此言一出,整個操場都騷動了起來,議論聲紛紜。
「我的天吶,居然是穆寧雪,我听說她覺醒時逸散的冰系力量直接將腳下的地面都給凍成冰塊了。」
「據說只用了八個月時間就掌握了冰系初階魔法。」
「這些都不是重點,重點是,她還是一個絕世大美女,真正意義上的才貌雙全,博城的天之驕女!」
……
听著耳邊各種議論聲、贊美聲,秦少卿抬起頭來,朝著主席台的方向眺望而去。
映入眼簾的是一道靚麗的身影傲雪如蓮地靜立在那里,雪白的高腰緊身裙將她傲人的身姿淋灕盡致地襯托出來,那一頭驚艷絕倫的銀色長發如瀑般掛下。
她就猶如一位自降臨凡世的雪之仙子,遺失而獨立,是那麼得出塵美麗,而又不可褻瀆!
看到這位女子登場後,全校師生們又是一片驚嘆。
常聞穆寧雪之佳話,但未曾見其廬山真面目,誰能想到無論是氣質之冷傲,穿著之高貴,還是那「與生俱來」的雪銀色飄逸長發,穆寧雪都完美契合處于少女時期的冰雪女神。
這就是穆寧雪!
骨子里銘刻著高貴絕傲!
不過,對比他人的驚嘆,默默地注視著主席台上那位絕世冷傲的少女,秦少卿的眼神中卻是充斥各種復雜的情緒。

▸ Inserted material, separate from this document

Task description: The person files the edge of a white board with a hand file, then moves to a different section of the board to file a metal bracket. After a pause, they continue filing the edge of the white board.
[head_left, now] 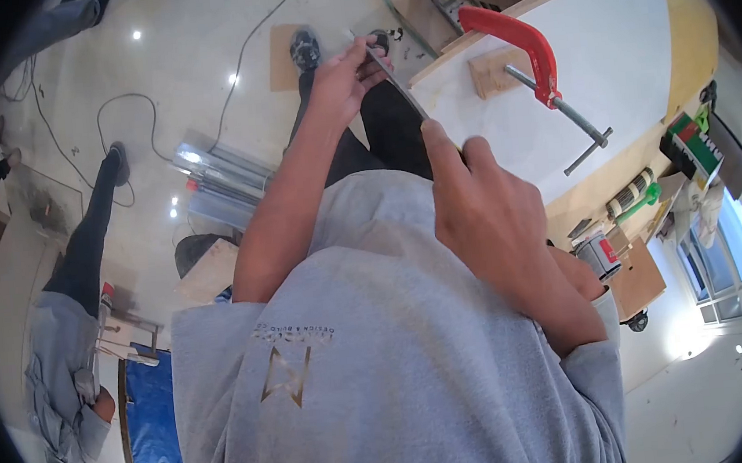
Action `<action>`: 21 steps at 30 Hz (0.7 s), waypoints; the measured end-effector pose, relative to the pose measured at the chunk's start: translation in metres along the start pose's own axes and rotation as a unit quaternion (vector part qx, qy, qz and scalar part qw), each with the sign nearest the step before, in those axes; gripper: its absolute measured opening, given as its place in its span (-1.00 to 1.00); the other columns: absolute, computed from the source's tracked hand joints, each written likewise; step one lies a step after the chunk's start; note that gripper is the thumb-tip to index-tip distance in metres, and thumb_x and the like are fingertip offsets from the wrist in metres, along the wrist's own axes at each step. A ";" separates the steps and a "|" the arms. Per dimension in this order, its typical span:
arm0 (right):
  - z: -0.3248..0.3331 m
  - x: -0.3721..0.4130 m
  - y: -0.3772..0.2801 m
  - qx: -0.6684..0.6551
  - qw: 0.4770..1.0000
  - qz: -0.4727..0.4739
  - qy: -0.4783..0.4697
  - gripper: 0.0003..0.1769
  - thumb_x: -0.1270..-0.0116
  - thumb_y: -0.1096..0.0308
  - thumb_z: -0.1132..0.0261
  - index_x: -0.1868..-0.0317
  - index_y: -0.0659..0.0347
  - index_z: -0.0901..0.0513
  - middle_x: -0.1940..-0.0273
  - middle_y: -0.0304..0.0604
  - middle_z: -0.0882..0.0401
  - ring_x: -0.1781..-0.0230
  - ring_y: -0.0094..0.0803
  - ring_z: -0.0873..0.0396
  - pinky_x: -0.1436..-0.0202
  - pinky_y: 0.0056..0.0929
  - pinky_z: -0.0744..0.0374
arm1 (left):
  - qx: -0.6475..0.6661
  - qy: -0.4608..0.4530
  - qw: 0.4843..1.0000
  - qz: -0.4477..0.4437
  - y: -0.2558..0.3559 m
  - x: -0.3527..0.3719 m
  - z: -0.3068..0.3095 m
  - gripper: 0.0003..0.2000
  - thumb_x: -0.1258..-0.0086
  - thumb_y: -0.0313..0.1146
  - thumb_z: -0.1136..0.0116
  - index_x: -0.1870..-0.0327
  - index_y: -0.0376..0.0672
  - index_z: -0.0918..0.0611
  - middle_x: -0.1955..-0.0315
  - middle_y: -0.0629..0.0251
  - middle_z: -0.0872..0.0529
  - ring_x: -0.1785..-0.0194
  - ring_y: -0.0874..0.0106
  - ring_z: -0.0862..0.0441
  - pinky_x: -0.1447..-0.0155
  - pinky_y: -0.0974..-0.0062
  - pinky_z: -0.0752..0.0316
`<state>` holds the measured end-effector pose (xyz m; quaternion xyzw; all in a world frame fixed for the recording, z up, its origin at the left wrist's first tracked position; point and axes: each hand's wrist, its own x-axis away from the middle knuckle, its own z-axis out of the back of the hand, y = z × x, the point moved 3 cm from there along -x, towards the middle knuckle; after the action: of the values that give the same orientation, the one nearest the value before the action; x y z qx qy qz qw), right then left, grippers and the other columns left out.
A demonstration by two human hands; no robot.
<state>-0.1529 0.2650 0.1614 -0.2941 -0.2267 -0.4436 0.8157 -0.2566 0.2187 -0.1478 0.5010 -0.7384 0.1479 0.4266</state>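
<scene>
A long, thin, dark-grey metal tool [400, 86] slants between my two hands; its exact kind does not show. My left hand [347, 82] closes around its far end, with the tip poking past the fingers. At the near end my right hand [489, 193] is wrapped around the tool, hiding most of its grip. Right of the hands lies a curved white board [610, 34]. A red G-clamp [539, 54] with a steel screw sits over a small wooden block [492, 74] on that board. Neither hand touches the clamp.
At left, another person [63, 346] in a grey shirt stands near a blue sheet [152, 418]. Bundled metal profiles [221, 178] lie on the floor by a black cable [238, 71]. A tin [601, 255] and a green box [701, 145] stand at right.
</scene>
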 end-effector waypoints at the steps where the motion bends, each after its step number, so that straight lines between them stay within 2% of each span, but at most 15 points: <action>1: 0.007 0.004 -0.002 0.007 1.000 -0.015 -0.019 -0.30 -0.21 0.51 -0.35 -0.40 0.35 -0.44 0.21 0.00 -0.51 0.44 -0.15 -0.71 0.50 -0.23 -0.65 | 0.008 -0.009 1.000 -0.012 0.005 0.009 -0.006 -0.56 -0.63 -0.09 -0.22 -0.23 -0.32 -0.61 0.07 0.17 -0.75 -0.03 0.26 -0.75 -0.29 0.18 -0.68; 3: 0.021 0.015 -0.003 0.019 0.997 -0.046 -0.059 -0.27 -0.22 0.51 -0.35 -0.44 0.34 -0.40 0.20 0.00 -0.49 0.41 -0.16 -0.71 0.50 -0.23 -0.65 | 0.002 -0.001 1.000 -0.010 0.010 0.028 -0.017 -0.57 -0.63 -0.10 -0.21 -0.23 -0.31 -0.62 0.07 0.17 -0.75 -0.02 0.26 -0.76 -0.29 0.18 -0.69; 6: 0.030 0.026 -0.001 -0.021 0.998 -0.043 -0.048 -0.28 -0.25 0.53 -0.33 -0.45 0.33 -0.42 0.20 -0.02 -0.48 0.45 -0.17 -0.69 0.50 -0.26 -0.64 | 0.005 -0.001 1.000 -0.008 0.006 0.046 -0.027 -0.59 -0.64 -0.10 -0.20 -0.23 -0.29 -0.63 0.07 0.19 -0.77 -0.02 0.28 -0.77 -0.25 0.22 -0.69; 9: 0.036 0.034 -0.002 -0.006 0.999 -0.025 -0.046 -0.29 -0.27 0.53 -0.31 -0.47 0.35 -0.43 0.20 -0.02 -0.47 0.49 -0.20 -0.68 0.51 -0.27 -0.63 | -0.006 0.009 1.000 0.001 0.004 0.056 -0.039 -0.61 -0.64 -0.12 -0.20 -0.23 -0.26 -0.64 0.09 0.22 -0.78 -0.01 0.33 -0.76 -0.20 0.28 -0.70; 12: 0.037 0.038 -0.001 -0.020 0.998 -0.049 -0.025 -0.38 -0.40 0.51 -0.32 -0.48 0.16 -0.50 0.31 -0.10 -0.47 0.62 -0.20 -0.54 0.55 -0.16 -0.57 | -0.016 0.020 1.000 0.010 -0.001 0.058 -0.044 -0.57 -0.64 -0.13 -0.22 -0.28 -0.31 -0.60 0.09 0.20 -0.76 0.01 0.34 -0.74 -0.19 0.26 -0.70; 19: 0.039 0.042 0.003 -0.013 0.999 -0.040 -0.034 -0.34 -0.38 0.51 -0.33 -0.51 0.15 -0.49 0.30 -0.11 -0.46 0.65 -0.23 -0.52 0.58 -0.18 -0.53 | -0.020 0.014 1.000 0.010 -0.004 0.060 -0.048 -0.55 -0.65 -0.14 -0.21 -0.32 -0.35 -0.58 0.07 0.18 -0.74 0.04 0.37 -0.72 -0.21 0.26 -0.70; 21: 0.041 0.044 0.002 -0.002 0.999 -0.035 -0.036 -0.33 -0.38 0.50 -0.33 -0.51 0.14 -0.48 0.30 -0.11 -0.46 0.67 -0.23 -0.50 0.60 -0.18 -0.52 | -0.019 0.012 1.000 0.008 -0.003 0.061 -0.048 -0.60 -0.65 -0.14 -0.21 -0.26 -0.29 -0.62 0.09 0.23 -0.78 0.05 0.43 -0.74 -0.17 0.35 -0.69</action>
<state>-0.1335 0.2679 0.2185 -0.3035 -0.2647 -0.4614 0.7906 -0.2389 0.2108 -0.0722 0.4848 -0.7401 0.1433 0.4436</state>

她的變化真得很大很大!兩年前的她臉上還常掛著笑容,可以稱得上是平易近人。
然而兩年後的今天,她的氣質就出現了180°的反轉,給人一種無法接近的感覺……
唉!秦少卿無奈地嘆了一口氣。
那些在歡呼、贊美穆寧雪的人,都只看到了她光輝燦爛的表像,而無法看到她背負的難以忍耐的孤寂、痛苦、以及那在無盡的孤寂、冰侵的折磨下自我冰封的內心。

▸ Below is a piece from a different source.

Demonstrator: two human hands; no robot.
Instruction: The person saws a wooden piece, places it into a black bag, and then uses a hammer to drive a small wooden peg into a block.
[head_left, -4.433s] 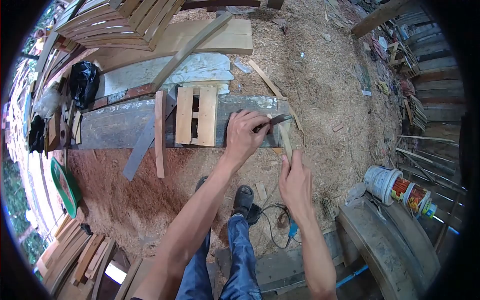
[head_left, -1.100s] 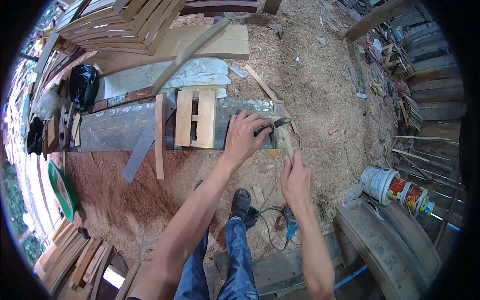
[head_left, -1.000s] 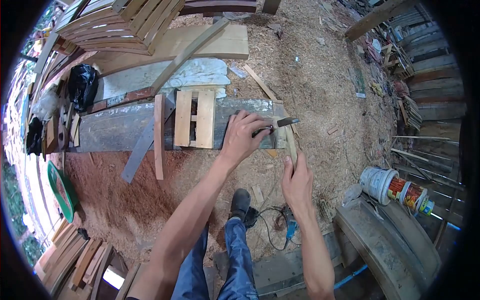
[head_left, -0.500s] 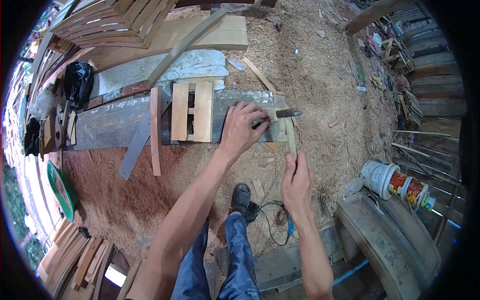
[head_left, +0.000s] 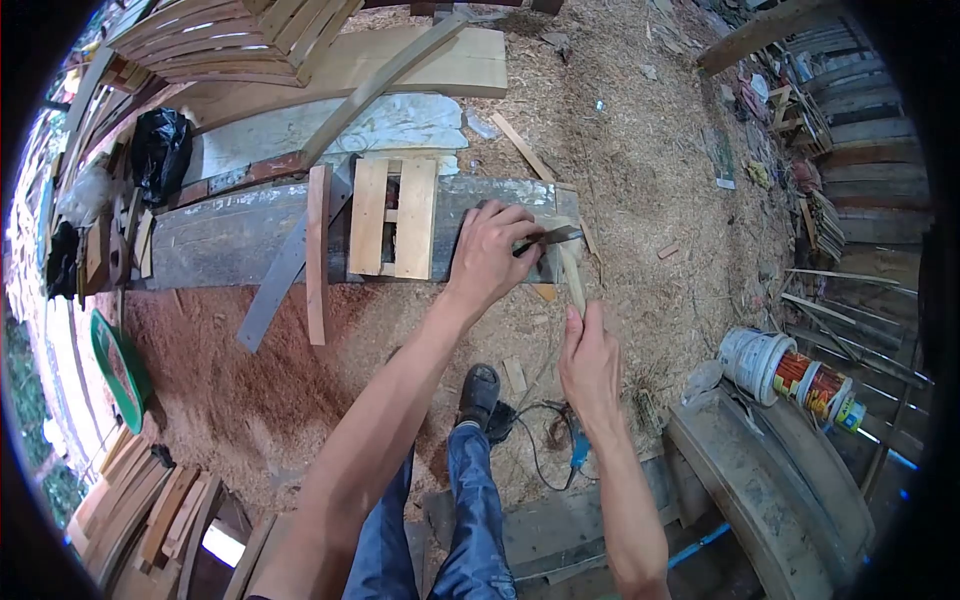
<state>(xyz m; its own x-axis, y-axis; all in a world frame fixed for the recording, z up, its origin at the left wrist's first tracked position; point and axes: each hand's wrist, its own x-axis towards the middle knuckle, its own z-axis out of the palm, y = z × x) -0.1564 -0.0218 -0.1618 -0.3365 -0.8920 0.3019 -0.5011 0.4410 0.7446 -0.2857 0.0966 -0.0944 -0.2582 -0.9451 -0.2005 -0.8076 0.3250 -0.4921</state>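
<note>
My right hand (head_left: 590,352) is wrapped round the wooden handle of a hammer (head_left: 571,270). The hammer's dark head lies low over the right end of the grey plank bench (head_left: 220,240), beside the fingertips of my left hand (head_left: 492,248). The left fingers are bent together in a pinch near the bench's end; what they hold is too small to make out. Left of that hand sits a small frame of pale wood slats (head_left: 414,222) on the bench. A reddish wood strip (head_left: 317,255) and a grey metal bar (head_left: 272,285) lie across the bench further left.
Long boards (head_left: 450,65) and a slatted wooden piece (head_left: 200,40) lie beyond the bench. At the left are a black plastic bag (head_left: 160,155) and a green basin (head_left: 118,370). White buckets (head_left: 755,362) stand at the right. A cable with a blue plug (head_left: 580,448) lies near my foot.
The hammer head has moved slightly left and down, closer to my left fingertips. My right hand has shifted a little with it. The whole view has moved slightly.
</note>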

恐怕這個世界上,除了他以外,再無人能真正理解這位獨立于塵世之外的少女,即便是她的父親穆卓雲也不行。
……
不知是巧合,還是命中注定。
兩人的視線在這一刻,跨越茫茫人群,觸踫到了一起。
沒有從穆寧雪那純淨若雪的眼眸中看到絲毫波瀾,秦少卿苦笑一聲。
果然,穆寧雪不是那麼好攻略的,就算她之前培養了那麼久的感情,但只要她復蘇了冰晶剎弓並去往帝都後,一切都將化作浮夢泡影。
因為在那種情況下,她內心的冰封是注定的,除非他也能跟著去帝都,說不定還有一絲轉機,但那顯然是不可能的。
當然,過去積累的感情也並非無用,這些情感都將隱藏在她冰封內心的最深處,成為未來他撬開穆寧雪內心的一大助力。
越是封閉,越是冰冷,待未來真正化解之時,也必將越為炙熱。
他很期待,未來穆寧雪為他獨自綻放的絕美之景。
「秦哥,你當初就應該帶著小公主私奔……」看著風華絕代的穆寧雪,張小侯嘆了口氣道。
「你腦子被驢踢了?」回過神來,秦少卿像看傻子一樣看著張小侯,他又不是頭鐵的莫凡,私奔這事弊遠大于利好吧!
「呃,我就隨口那麼一說。」張小侯訕訕道。